[Start of section]

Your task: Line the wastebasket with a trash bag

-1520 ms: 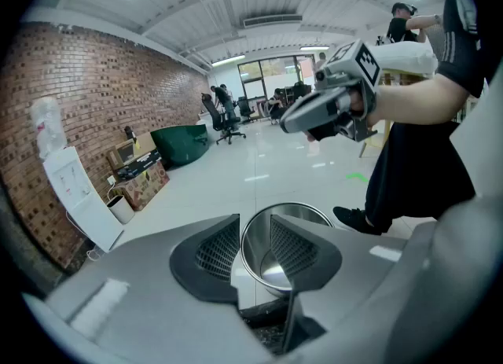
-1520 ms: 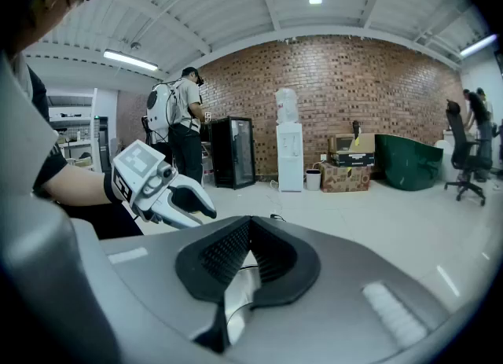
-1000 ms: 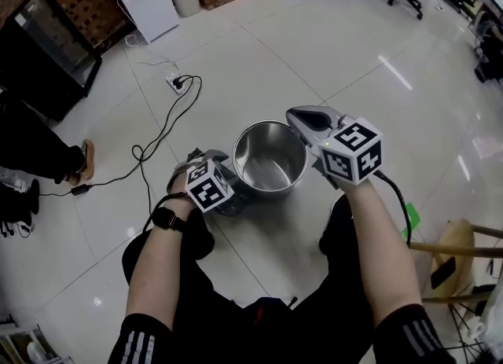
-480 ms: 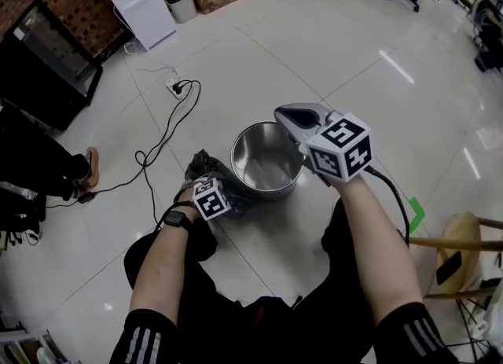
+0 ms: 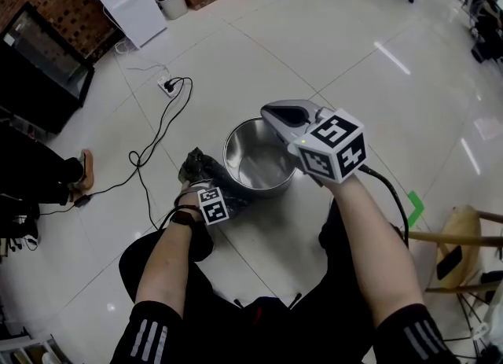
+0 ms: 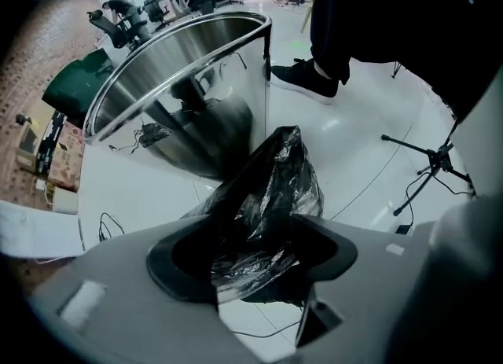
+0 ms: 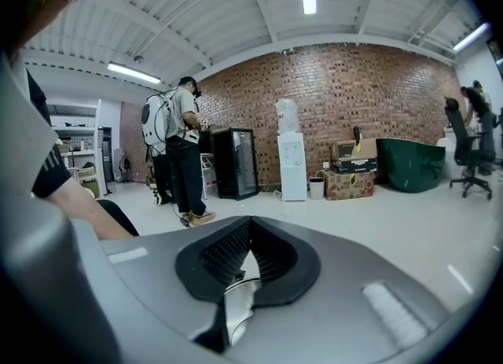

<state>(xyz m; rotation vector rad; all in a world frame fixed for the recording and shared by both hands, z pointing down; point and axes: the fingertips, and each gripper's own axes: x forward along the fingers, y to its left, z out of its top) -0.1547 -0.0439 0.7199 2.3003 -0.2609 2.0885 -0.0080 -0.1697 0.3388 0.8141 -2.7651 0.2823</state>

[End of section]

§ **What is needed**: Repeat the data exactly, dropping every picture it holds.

§ **Solution to the problem**:
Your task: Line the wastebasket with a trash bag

-1520 ms: 
-1520 ms: 
-1000 ms: 
-480 ms: 
+0 ms: 
+0 ms: 
+0 ms: 

<state>(xyz m; rotation vector rad; all in a world frame fixed for the recording and shared by both hands, z pointing down; point and axes: the fingertips, and each gripper's own axes: x forward along the fingers, y to its left, z out of its top) -0.1547 -0.0439 0.7199 2.3003 -0.2609 2.0885 -0.0080 -0.1697 0.3388 0.8141 -2.7651 0.2823</state>

No more work is needed on this answer.